Oliver Schupp, president of Credit Suisse Index Co., said hedge funds “capitalised on market swings in February”.

Four of the 10 hedge fund sectors on the index finished the month of February in positive territory. The strategies with positive returns for the month were convertible arbitrage, dedicated short bias, fixed income arbitrage and global macro.

Schupp said convertible arbitrage strategies continued the rally that began in January, “reflecting increasing demand and liquidity in the sector”.

The equity market neutral sector of the index was the worst performer, at negative 5.61 per cent following a positive return of 1.14 per cent in January this year.

The report said the equity market neutral sector of the Broad Benchmark Index was affected by events surrounding WGTC Limited, one of the member funds in the index, which saw the fund’s assets marked down by around 80 per cent during the month.

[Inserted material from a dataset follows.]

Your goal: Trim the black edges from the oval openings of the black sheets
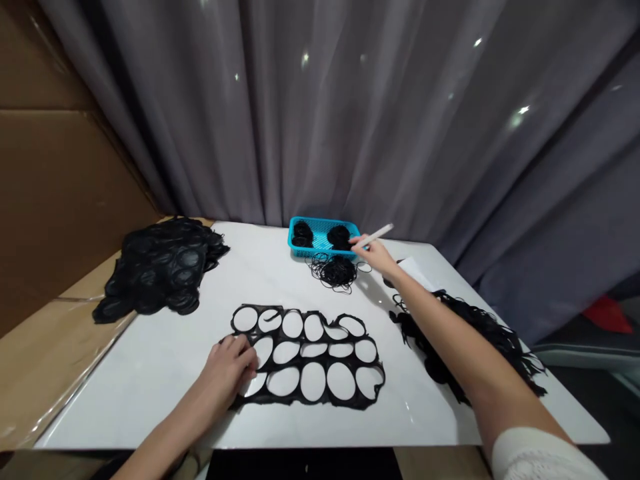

In January, seven out of the 10 sectors in the index finished in positive territory, with an overall return of 1.09 per cent. The performance year-to-date for the Credit Suisse/Tremont Hedge Fund Index year-to-date is 0.20 per cent.

The index is constructed using the Credit Suisse/Tremont database of more than 5,000 hedge funds. It includes open and closed funds located in the US and other countries, but does not include fund of funds.

Each fund has a minimum of US$50 million under management and a 12-month track record, among other requirements.